● **The problem**: Give back exactly the line that contains "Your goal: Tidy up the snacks" and all the lines after it in the records below, to the very last, with no other output.

● **Provided information**:
---*---

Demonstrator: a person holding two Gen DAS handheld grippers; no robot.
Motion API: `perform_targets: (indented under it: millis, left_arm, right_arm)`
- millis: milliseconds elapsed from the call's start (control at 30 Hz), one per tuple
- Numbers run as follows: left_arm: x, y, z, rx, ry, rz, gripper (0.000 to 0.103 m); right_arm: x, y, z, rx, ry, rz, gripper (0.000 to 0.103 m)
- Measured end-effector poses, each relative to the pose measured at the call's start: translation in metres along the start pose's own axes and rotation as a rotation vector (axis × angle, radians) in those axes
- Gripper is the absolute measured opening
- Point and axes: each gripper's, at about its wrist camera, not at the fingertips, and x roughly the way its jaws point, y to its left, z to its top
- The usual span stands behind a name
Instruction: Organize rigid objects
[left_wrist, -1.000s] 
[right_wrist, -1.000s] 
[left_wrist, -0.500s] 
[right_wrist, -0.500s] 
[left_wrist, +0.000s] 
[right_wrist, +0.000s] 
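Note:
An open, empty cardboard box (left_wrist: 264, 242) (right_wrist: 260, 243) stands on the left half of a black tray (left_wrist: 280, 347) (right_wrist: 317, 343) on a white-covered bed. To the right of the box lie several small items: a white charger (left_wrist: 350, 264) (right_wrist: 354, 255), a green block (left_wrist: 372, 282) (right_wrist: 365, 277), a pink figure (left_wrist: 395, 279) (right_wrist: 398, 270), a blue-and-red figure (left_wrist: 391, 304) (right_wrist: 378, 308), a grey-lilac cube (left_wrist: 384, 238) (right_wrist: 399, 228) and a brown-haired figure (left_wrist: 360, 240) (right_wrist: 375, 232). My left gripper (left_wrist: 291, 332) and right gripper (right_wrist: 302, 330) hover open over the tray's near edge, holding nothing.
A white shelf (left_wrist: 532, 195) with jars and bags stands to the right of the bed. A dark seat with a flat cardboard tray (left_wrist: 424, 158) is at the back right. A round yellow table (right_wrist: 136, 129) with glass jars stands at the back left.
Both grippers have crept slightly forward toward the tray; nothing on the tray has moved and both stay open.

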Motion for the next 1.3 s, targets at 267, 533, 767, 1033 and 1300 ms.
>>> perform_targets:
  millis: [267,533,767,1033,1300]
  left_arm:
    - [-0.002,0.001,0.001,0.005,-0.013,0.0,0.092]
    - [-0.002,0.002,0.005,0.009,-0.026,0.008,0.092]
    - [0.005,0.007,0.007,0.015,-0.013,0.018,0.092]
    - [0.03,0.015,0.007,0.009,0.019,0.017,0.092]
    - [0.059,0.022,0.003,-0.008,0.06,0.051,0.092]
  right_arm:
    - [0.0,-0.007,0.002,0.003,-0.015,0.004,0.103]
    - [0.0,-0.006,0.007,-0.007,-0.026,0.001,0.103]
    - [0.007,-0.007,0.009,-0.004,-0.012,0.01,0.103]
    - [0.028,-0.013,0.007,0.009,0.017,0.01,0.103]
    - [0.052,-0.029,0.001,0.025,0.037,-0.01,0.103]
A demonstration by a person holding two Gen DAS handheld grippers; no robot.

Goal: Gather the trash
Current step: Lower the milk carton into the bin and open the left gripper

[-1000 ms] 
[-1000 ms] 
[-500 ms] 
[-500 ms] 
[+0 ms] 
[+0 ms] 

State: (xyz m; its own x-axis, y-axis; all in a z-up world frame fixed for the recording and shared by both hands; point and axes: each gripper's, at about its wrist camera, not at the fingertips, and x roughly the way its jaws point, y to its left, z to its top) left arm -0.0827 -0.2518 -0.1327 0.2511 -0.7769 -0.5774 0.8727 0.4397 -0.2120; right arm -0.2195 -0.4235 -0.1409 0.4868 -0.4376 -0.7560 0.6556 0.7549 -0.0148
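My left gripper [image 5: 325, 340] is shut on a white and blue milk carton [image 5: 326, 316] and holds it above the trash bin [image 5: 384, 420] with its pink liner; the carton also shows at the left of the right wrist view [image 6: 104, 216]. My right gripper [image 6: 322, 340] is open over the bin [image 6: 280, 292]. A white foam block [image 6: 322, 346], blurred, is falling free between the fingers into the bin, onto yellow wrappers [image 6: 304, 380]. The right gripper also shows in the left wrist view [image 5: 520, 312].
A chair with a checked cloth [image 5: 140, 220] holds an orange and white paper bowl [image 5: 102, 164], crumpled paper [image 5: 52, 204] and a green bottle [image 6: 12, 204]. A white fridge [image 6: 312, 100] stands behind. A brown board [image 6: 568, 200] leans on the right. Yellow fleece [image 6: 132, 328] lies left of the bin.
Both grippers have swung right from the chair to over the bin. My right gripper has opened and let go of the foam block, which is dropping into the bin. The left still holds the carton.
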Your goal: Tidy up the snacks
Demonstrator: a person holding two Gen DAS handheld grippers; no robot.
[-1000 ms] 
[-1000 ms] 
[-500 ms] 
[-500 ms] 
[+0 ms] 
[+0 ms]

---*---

● **Answer for the task**:
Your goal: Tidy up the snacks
Demonstrator: a person holding two Gen DAS handheld grippers; no robot.
[-1000 ms] 
[-1000 ms] 
[-500 ms] 
[-500 ms] 
[+0 ms] 
[+0 ms]

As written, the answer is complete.